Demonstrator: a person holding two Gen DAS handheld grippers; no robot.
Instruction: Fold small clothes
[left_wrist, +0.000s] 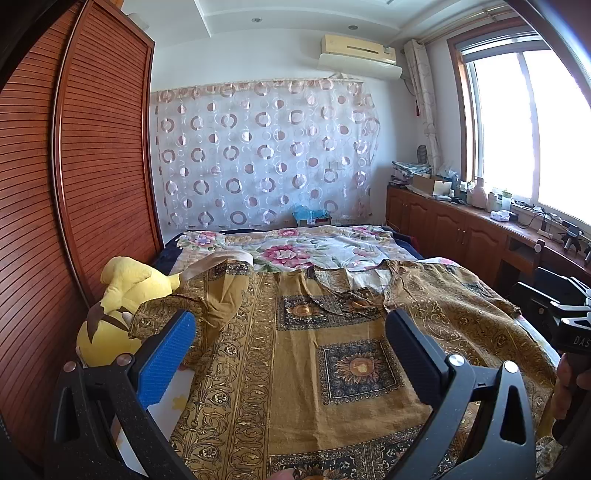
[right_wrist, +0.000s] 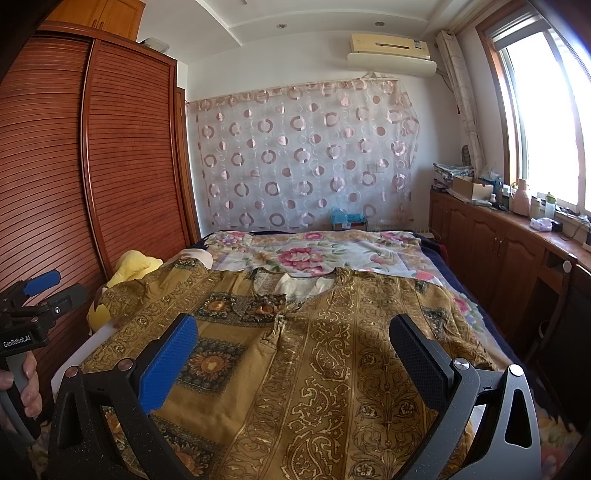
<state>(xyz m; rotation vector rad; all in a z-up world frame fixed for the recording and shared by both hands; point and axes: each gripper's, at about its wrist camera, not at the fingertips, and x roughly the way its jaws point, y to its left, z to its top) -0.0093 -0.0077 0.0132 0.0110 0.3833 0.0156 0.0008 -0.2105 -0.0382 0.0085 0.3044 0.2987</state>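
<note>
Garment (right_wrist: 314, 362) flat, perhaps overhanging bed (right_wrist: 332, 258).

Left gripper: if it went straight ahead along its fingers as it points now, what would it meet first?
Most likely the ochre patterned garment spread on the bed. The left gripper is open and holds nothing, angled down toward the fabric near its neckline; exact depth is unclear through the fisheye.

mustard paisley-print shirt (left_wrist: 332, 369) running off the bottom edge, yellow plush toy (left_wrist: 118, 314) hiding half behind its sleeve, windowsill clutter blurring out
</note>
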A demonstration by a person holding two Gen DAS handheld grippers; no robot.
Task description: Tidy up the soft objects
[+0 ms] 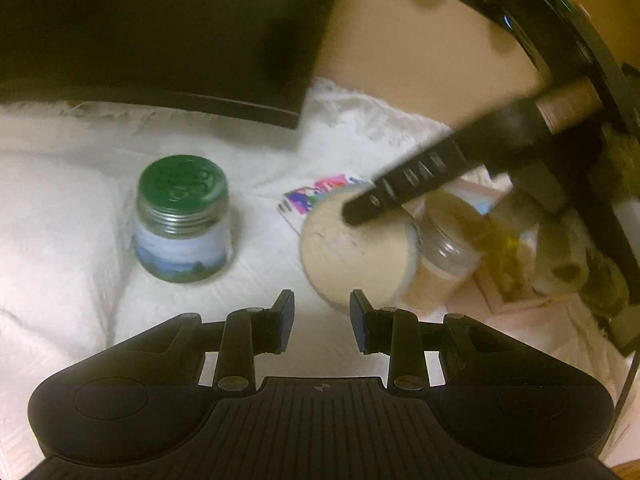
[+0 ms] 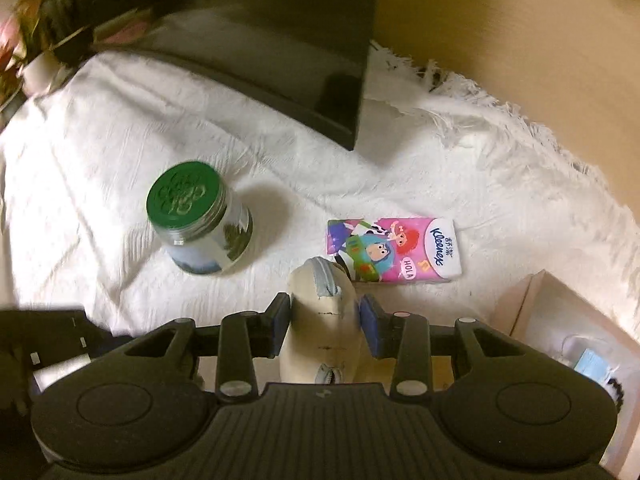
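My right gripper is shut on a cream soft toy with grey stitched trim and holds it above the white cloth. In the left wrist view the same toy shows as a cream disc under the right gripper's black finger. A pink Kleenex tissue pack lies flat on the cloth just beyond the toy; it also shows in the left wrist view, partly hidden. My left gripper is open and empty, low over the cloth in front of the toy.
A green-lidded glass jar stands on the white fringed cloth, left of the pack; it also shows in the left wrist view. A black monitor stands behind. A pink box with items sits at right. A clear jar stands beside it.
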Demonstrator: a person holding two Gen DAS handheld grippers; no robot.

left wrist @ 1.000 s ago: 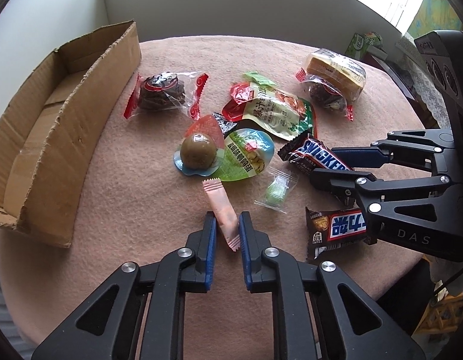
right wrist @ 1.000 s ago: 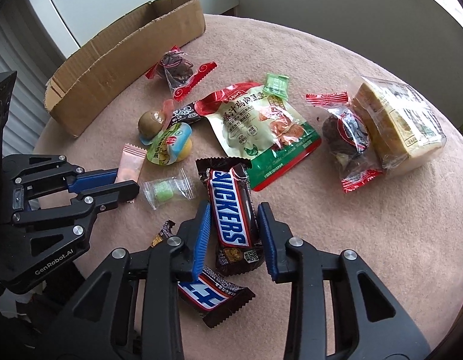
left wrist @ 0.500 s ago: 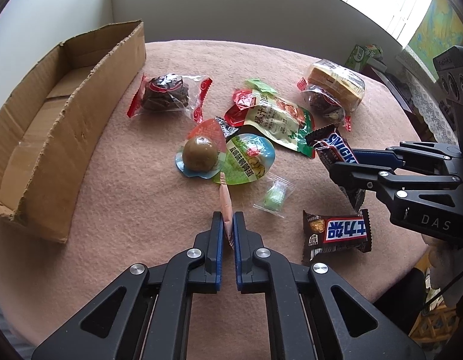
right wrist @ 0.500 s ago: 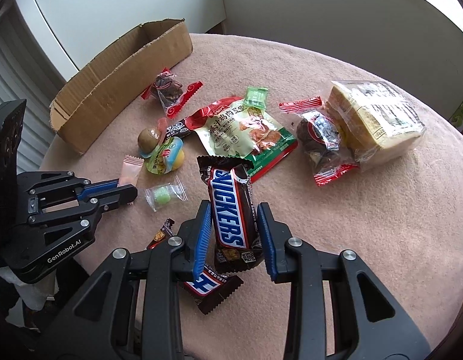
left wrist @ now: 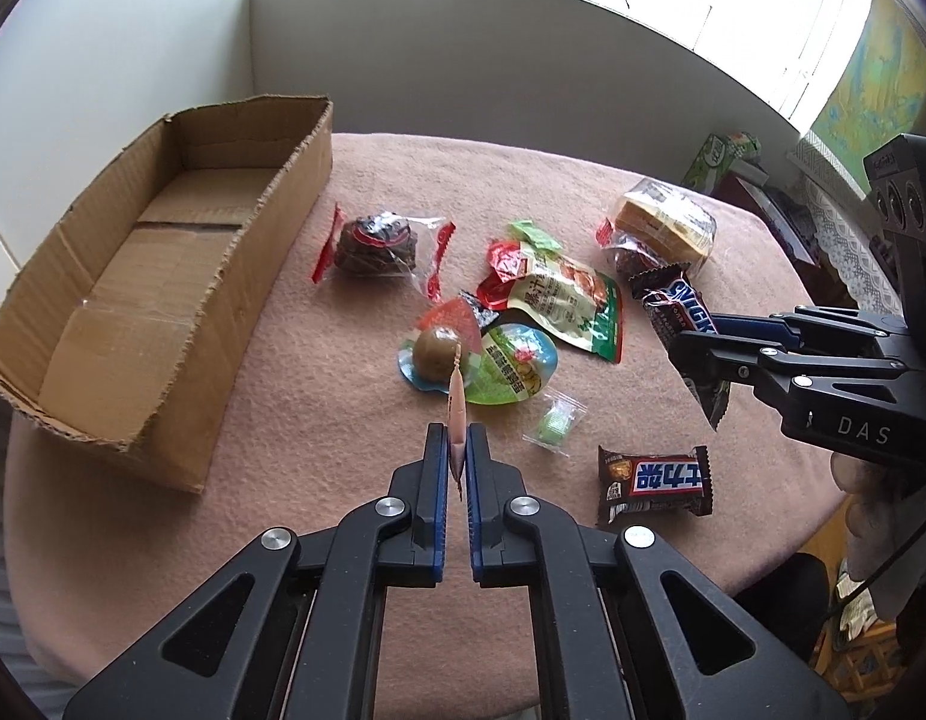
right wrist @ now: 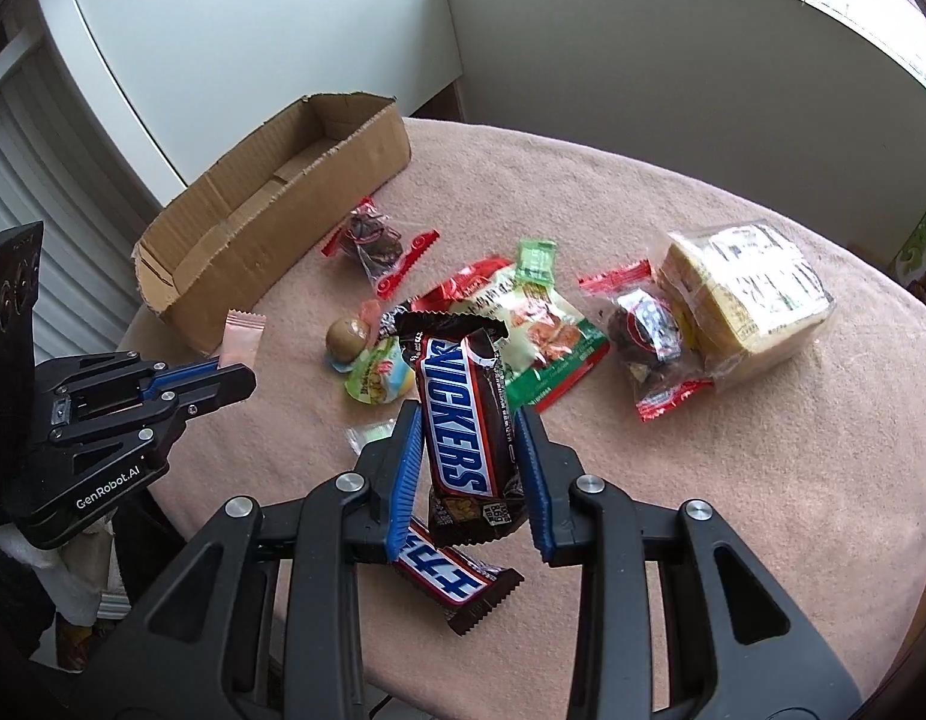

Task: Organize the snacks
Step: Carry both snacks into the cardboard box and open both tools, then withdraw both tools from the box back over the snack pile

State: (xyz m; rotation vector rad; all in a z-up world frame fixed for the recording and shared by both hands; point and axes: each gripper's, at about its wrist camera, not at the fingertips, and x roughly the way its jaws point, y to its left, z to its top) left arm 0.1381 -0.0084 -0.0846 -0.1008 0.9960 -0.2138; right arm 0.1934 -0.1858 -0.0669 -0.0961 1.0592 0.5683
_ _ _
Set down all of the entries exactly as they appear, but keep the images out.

ANSWER TO THE PROBLEM:
Demonstrator: a person holding two Gen DAS handheld grippers; no robot.
Instruction: Fold small clothes
[left_wrist, +0.000s] 
[right_wrist, +0.000s] 
<state>(xyz m; rotation vector rad; all in a z-up world frame fixed for the recording and shared by both hands; point and axes: each gripper's, at about its wrist camera, not at the fingertips, and x roughly the way its jaws point, y to its left, z to its top) -0.0093 -0.0077 0.0132 0.0110 0.3833 0.0156 0.0008 -0.2105 -0.0382 0.0085 0.3044 0.2987</state>
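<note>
Garment (right_wrist: 314, 362) flat, perhaps overhanging bed (right_wrist: 332, 258).

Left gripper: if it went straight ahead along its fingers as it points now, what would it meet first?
Most likely the ochre patterned garment spread on the bed. The left gripper is open and holds nothing, angled down toward the fabric near its neckline; exact depth is unclear through the fisheye.

mustard paisley-print shirt (left_wrist: 332, 369) running off the bottom edge, yellow plush toy (left_wrist: 118, 314) hiding half behind its sleeve, windowsill clutter blurring out
</note>
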A demonstration by a person holding two Gen DAS handheld grippers; no robot.
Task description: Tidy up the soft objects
[+0 ms] 
[+0 ms] 
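My right gripper is shut on a cream soft toy with grey stitched trim and holds it above the white cloth. In the left wrist view the same toy shows as a cream disc under the right gripper's black finger. A pink Kleenex tissue pack lies flat on the cloth just beyond the toy; it also shows in the left wrist view, partly hidden. My left gripper is open and empty, low over the cloth in front of the toy.
A green-lidded glass jar stands on the white fringed cloth, left of the pack; it also shows in the left wrist view. A black monitor stands behind. A pink box with items sits at right. A clear jar stands beside it.
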Demonstrator: a person holding two Gen DAS handheld grippers; no robot.

left wrist @ 1.000 s ago: 
right wrist @ 1.000 s ago: 
left wrist @ 0.500 s ago: 
right wrist @ 0.500 s ago: 
left wrist @ now: 
right wrist @ now: 

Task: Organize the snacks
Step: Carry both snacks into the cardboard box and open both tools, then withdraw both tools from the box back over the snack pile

State: (xyz m; rotation vector rad; all in a z-up world frame fixed for the recording and shared by both hands; point and axes: each gripper's, at about its wrist camera, not at the fingertips, and x roughly the way its jaws point, y to its left, z to its top) left arm 0.1381 -0.0084 -0.0846 -0.1008 0.9960 -0.2138; right arm 0.1934 -0.1858 -0.0669 -0.0961 1.0592 0.5683

For this exercise, the work is now complete.